> **Dataset excerpt**
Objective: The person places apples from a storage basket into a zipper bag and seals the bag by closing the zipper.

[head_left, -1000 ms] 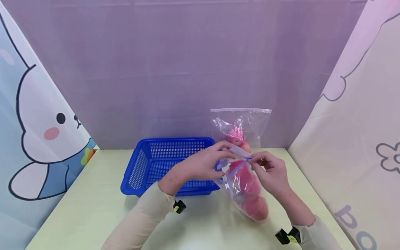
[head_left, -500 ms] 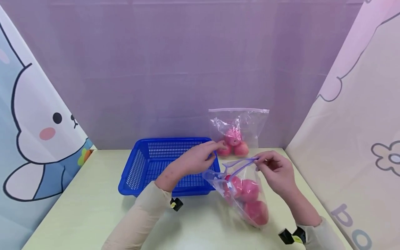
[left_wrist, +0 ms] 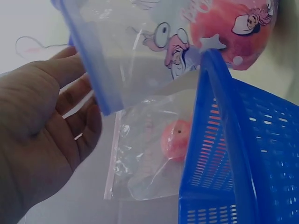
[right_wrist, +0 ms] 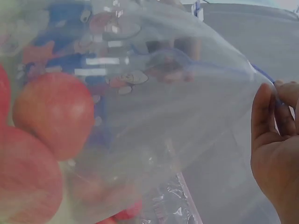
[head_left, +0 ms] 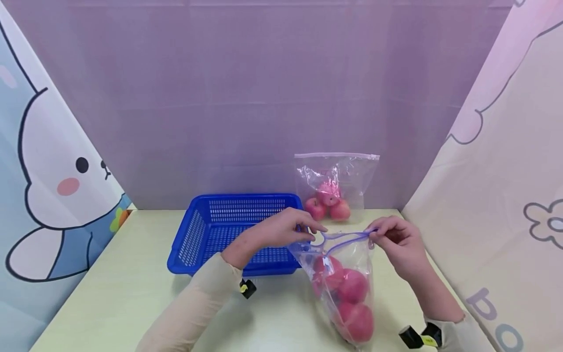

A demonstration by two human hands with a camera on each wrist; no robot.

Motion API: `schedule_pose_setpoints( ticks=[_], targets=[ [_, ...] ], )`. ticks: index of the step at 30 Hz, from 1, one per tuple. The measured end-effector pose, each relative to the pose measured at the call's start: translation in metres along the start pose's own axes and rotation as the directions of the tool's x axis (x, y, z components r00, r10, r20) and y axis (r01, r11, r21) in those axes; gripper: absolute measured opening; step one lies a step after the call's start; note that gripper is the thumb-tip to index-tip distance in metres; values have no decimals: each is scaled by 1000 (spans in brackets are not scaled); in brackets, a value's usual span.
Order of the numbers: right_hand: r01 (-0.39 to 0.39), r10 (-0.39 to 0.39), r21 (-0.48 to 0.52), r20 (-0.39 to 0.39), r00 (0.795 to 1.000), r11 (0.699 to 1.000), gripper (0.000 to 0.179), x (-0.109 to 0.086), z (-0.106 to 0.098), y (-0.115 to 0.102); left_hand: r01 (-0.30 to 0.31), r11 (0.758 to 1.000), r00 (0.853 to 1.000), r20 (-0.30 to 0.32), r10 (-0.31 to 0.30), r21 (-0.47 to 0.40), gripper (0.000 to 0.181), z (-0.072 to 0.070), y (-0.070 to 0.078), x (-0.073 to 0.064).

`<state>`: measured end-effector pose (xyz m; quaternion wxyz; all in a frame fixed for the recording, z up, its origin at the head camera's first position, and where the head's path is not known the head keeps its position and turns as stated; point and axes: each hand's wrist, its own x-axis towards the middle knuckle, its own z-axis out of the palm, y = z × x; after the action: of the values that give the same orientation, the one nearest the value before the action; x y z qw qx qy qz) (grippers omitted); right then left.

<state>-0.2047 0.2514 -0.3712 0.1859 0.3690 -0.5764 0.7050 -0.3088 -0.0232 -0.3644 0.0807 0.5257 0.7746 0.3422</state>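
My right hand (head_left: 402,247) pinches the right end of the blue zip mouth of a clear zip bag (head_left: 352,248), which hangs tilted over the table. Inside it are several red apples (head_left: 354,286), gathered toward the bottom. A small white slider (head_left: 326,263) shows near the left side of the zip. My left hand (head_left: 283,227) hovers at the left end of the mouth, thumb and fingers apart and loosely bent. In the left wrist view, its fingers (left_wrist: 86,123) are right at the blue zip edge. Cartoon figures are printed on the bag (left_wrist: 135,60).
A blue perforated basket (head_left: 181,254) sits on the pale table (head_left: 127,293), just left of the bag and under my left forearm. Behind, a second zip bag (head_left: 308,168) with red apples stands upright against the purple backdrop (head_left: 246,98). Printed cloths flank both sides.
My left hand moved off the bag's mouth to the left, then came back close to it. The right hand kept its pinch and shifted right and slightly down; the apples sank lower.
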Motion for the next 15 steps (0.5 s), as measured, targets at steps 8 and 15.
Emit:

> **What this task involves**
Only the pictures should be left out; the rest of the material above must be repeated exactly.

> **Output below**
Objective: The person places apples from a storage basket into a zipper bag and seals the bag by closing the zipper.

[head_left, -1000 ms] 
[head_left, -500 ms] 
[left_wrist, +0 ms] 
[right_wrist, +0 ms] 
[head_left, +0 ms] 

A demonstration by two human hands with a camera on each wrist; no robot.

Motion API: `schedule_pose_setpoints( ticks=[_], targets=[ [_, ...] ], )`. ticks: index of the step at 30 Hz, from 1, one per tuple. The measured end-effector pose, each relative to the pose measured at the call's start: translation in metres along the start pose's own axes and rotation as the directions of the tool's x axis (x, y, z components r00, r10, r20) and y axis (r01, r11, r21) in those axes; gripper: absolute measured opening; step one lies a step after the call's start; note that gripper is the thumb-tip to index-tip distance in metres; values have no decimals: each is scaled by 1000 (spans in brackets are not scaled); in brackets, a value's usual span.
Order of the numbers: right_hand: r01 (-0.39 to 0.39), r10 (-0.39 to 0.39), r21 (-0.48 to 0.52), r20 (-0.39 to 0.39), r00 (0.795 to 1.000), r11 (0.699 to 1.000), gripper (0.000 to 0.179), x (-0.109 to 0.086), z (-0.106 to 0.098), y (-0.115 to 0.102); left_hand: r01 (-0.30 to 0.31), r11 (0.758 to 1.000), r00 (0.853 to 1.000), r20 (-0.30 to 0.32), r10 (-0.31 to 0.30), r21 (-0.47 to 0.40), gripper (0.000 to 0.181), z (-0.072 to 0.070), y (-0.070 to 0.078), x (-0.073 to 0.064).

`<state>`: measured end-effector pose (xyz m; quaternion wxyz; all in a frame fixed for the recording, z up, its origin at the head camera's first position, and where the head's path is not known the head keeps its position and turns as stated; point and axes: each hand's wrist, its own x-axis towards the middle knuckle, its own z-axis out of the palm, y = z × x; after the action: of the values that give the same orientation, the one nearest the value before the action; x y z qw qx qy qz) (grippers omitted); right then left.

<state>-0.2047 0.2514 -0.3712 0.1859 0.3690 -0.5764 0.7050 -0.3088 -0.0232 -0.3644 0.0807 0.5257 0.7746 0.3422</state>
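My right hand (head_left: 402,247) pinches the right end of the blue zip mouth of a clear zip bag (head_left: 352,248), which hangs tilted over the table. Inside it are several red apples (head_left: 354,286), gathered toward the bottom. A small white slider (head_left: 326,263) shows near the left side of the zip. My left hand (head_left: 283,227) hovers at the left end of the mouth, thumb and fingers apart and loosely bent. In the left wrist view, its fingers (left_wrist: 86,123) are right at the blue zip edge. Cartoon figures are printed on the bag (left_wrist: 135,60).
A blue perforated basket (head_left: 181,254) sits on the pale table (head_left: 127,293), just left of the bag and under my left forearm. Behind, a second zip bag (head_left: 308,168) with red apples stands upright against the purple backdrop (head_left: 246,98). Printed cloths flank both sides.
My left hand moved off the bag's mouth to the left, then came back close to it. The right hand kept its pinch and shifted right and slightly down; the apples sank lower.
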Motion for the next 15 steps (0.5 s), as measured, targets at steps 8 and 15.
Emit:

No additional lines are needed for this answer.